Much of what dictates the timeline of reproductive life (first period to the last period) is unknown. Why some women go through menopause at 30 and others at 60 remains in many ways a mystery. Sure, women who are given certain types of chemotherapy or have multiple surgeries on their ovaries will frequently have a shortened “reproductive life,” but for most women who experience the premature stop, we don’t have good answers to the question of why. As frustrating as this is for the patient, it can be in many ways equally as frustrating for us as doctors. We, like you, want answers. Not knowing why something happened can often make the experience even harder to deal with.

Here’s what we do know. We know that a large piece of the reproductive life timeline puzzle can be answered by genetics. Genes inherited from your mother will frequently dictate your personal reproductive path. Because of this, when we see a girl who is late to have her first period or a woman who appears to be going through an early menopause, we ask detailed questions about the family history, specifically the female members of the family. We can often find reassurance (in a girl who is late to get her first period) or an answer (in a woman who is having an early menopause) when we put a microscope to the women on your family tree.

Despite major strides in genetic testing, most of the genes that make us who we are, particularly our ability to reproduce, still elude us. But while we may not know exactly what genes are controlling how fast our eggs disappear, we do know that how it all went down for your mom, your grandmother, and your older sisters is important. Simply stated, if your mom had menopause before the average age (~51), you should know about it, and you should consider doing something about it. In fact, research has shown us that we tend to have a pretty hard time getting pregnant about 10 years before our mom went through menopause.
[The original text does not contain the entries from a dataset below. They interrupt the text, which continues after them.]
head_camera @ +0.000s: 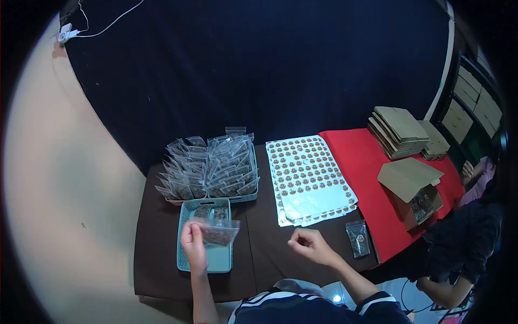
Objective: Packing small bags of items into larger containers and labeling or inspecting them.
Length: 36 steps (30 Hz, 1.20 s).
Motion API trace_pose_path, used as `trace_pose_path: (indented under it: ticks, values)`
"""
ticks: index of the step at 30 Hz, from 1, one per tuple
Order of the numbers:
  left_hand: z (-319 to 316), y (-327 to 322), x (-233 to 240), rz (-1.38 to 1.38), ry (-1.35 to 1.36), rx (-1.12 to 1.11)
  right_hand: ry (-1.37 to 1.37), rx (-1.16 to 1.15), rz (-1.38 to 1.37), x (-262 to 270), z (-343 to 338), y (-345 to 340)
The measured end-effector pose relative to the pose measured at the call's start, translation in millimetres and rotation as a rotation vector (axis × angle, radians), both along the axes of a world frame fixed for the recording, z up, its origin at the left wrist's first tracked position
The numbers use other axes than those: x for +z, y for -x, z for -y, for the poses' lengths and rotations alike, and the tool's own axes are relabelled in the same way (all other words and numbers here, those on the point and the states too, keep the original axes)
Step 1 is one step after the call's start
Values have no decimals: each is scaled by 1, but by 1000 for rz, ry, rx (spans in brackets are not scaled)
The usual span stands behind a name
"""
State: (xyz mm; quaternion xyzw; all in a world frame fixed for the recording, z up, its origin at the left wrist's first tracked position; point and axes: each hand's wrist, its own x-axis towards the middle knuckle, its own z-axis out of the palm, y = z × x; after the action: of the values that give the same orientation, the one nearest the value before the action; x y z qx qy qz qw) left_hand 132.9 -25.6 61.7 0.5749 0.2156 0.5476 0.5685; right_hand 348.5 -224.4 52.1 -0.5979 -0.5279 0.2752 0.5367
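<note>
My left hand (195,245) pinches one end of a clear zip bag (220,233) with dark brown contents, held above a teal plastic basket (218,260). More filled bags lie inside that basket. Over the brown-covered table, my right hand (309,244) is curled, thumb and fingers close together; whether it holds something small is not visible. Beyond it lie white sheets of round stickers (311,200), with part of the top sheet bare. To the right, a filled zip bag (358,239) bearing a round sticker rests on the table.
Two baskets packed with upright filled zip bags (230,170) stand at the back left. On the red cloth (350,150) are stacked flat cardboard boxes (398,129) and an open cardboard box (408,182) holding stickered bags. A person in dark clothing (465,239) is at the right.
</note>
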Motion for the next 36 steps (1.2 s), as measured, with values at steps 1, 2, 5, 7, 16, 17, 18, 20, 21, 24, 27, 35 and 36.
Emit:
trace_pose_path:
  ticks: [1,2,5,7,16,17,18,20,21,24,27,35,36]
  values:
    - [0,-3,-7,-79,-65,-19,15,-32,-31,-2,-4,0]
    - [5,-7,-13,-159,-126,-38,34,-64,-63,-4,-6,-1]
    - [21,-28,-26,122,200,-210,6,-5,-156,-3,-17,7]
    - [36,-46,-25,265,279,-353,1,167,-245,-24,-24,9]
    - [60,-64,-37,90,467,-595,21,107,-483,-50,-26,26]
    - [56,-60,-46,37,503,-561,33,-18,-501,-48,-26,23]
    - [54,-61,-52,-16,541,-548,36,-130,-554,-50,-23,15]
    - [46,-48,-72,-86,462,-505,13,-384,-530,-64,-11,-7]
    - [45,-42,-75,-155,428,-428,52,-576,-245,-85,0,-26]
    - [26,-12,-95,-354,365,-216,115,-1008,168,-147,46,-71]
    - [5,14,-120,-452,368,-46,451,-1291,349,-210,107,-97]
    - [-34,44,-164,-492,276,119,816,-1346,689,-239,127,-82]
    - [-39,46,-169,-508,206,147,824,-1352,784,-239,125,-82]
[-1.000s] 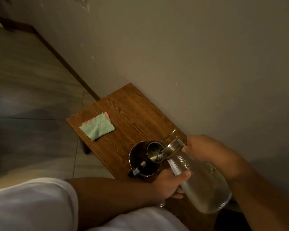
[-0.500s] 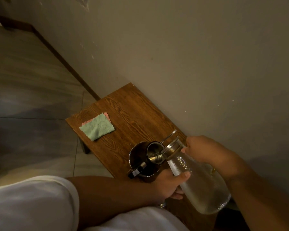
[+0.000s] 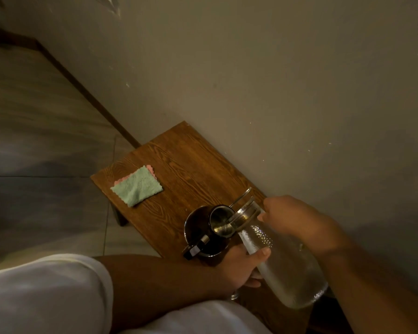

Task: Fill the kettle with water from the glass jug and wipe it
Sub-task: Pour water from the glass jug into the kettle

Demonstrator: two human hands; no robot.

So let’s do some math; if your mom had an early menopause at 45, you may have some serious fertility issues at 35! (Remember, menopause is defined as one year without a period.) If you ask your mom and she remembers mood changes, irregular cycles, and hot flashes starting at 45 but her last period was at 50, her menopause was at 51 (get it?). The fun and wonderful changes associated with menopause (aka the peri-menopause or menopausal transition) can actually go on for several years before the real hammer (menopause) is dropped.

It’s safe to say that, in 10 years, our knowledge about the genes that code for reproduction will be vastly different from what we know today. Genetics is the fastest growing field in medicine; long gone are the days of Mendel and his fruit flies! Pretty soon, you might know more about yourself (and your future children) than you even dreamed (or desired) possible. We don’t want to go all Pandora and her box on you, but remember that, with discovery can come disappointment. So while we all wish to know more about ourselves, some information can be hard to swallow.  

But here’s the simple take-home message: we can’t predict a whole lot about what will happen to your ovaries just by looking at you. But we can predict a lot by talking to you. Start the conversation with your mom, your sister, and your gynecologist early. Know your own body as well as what happened to your mom and grandmother’s body. Whether you look like your mom or not does not dictate whether your insides do. If you want to plan for your reproductive future, the best person to seek advice from is your mom. Once again, she knows best.

While much of what dictates the timeline of a woman’s “reproductive life” (first period to the last period) and a woman’s fertility is unknown, many of these answers are in our genes (aka what happened to your mom or your grandmother may very well happen to you).  What we don’t know today about the genes that dictate fertility (specifically egg quantity and quality), we will likely know in a few tomorrows. Genetics is the fastest-growing field in medicine.